## ABOUT THIS EXERCISE:
Only the lines below from the one containing "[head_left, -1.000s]" through the one containing "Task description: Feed" belong in the answer, repeated exactly and without pictures.

## THE DATA:

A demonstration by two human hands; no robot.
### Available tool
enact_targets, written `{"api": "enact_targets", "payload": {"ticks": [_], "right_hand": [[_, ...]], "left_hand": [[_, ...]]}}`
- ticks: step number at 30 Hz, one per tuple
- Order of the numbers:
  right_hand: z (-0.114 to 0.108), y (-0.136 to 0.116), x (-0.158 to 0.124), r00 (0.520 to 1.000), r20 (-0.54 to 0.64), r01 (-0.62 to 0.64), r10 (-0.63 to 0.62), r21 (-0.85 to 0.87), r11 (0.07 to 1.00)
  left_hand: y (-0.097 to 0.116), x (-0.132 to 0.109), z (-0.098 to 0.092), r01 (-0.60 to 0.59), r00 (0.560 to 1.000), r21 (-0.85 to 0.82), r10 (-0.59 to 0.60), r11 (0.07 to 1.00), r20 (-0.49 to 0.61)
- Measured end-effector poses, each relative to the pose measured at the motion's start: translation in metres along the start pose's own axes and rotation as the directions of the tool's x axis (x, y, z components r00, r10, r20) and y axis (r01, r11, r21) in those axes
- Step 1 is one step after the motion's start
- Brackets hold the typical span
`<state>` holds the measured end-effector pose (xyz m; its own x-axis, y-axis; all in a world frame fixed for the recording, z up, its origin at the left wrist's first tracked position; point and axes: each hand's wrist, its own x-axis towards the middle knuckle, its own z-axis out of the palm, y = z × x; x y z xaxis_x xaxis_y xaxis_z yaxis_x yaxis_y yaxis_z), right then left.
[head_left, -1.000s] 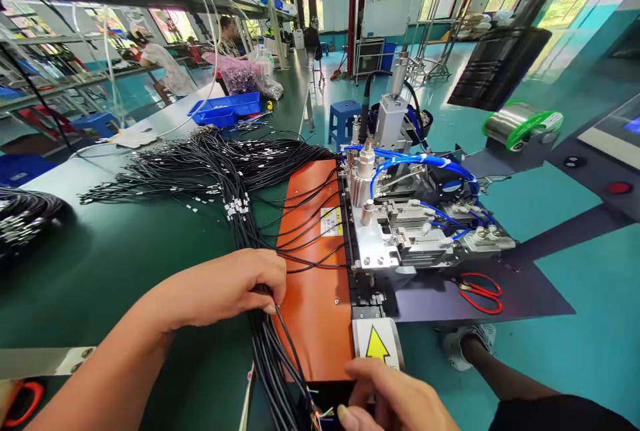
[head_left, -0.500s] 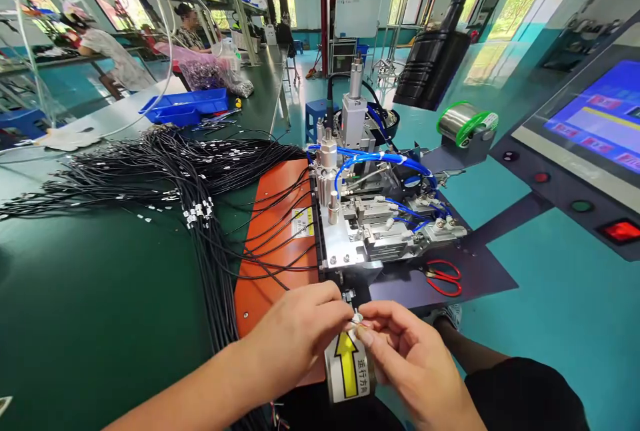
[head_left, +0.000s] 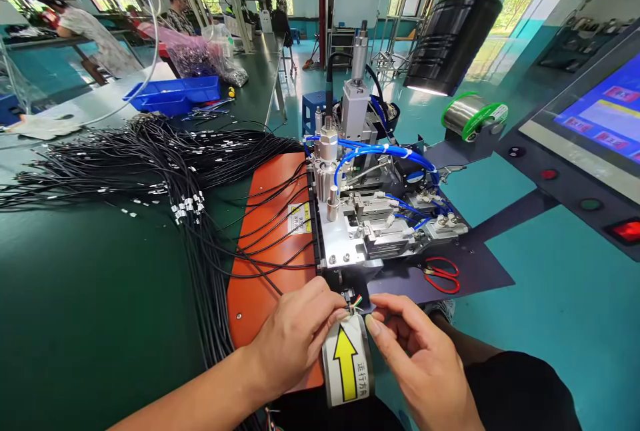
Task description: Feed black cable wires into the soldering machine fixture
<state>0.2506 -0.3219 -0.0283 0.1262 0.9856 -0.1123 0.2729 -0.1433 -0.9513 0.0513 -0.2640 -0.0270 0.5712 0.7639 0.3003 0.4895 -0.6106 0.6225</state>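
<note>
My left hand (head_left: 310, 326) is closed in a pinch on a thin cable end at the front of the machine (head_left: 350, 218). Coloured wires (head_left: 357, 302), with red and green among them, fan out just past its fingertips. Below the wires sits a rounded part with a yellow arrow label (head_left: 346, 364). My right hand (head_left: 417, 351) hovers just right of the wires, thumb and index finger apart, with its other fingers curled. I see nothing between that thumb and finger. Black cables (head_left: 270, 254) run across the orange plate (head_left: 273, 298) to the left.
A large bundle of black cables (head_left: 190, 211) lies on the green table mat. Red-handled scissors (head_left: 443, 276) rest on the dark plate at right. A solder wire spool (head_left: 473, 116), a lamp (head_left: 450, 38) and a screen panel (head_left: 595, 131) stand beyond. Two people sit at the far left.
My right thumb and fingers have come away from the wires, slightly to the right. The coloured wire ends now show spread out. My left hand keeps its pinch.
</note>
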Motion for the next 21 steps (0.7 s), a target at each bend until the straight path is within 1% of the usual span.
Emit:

## WRITTEN RESPONSE:
[head_left, -1.000s] 
[head_left, -0.500s] 
[head_left, +0.000s] 
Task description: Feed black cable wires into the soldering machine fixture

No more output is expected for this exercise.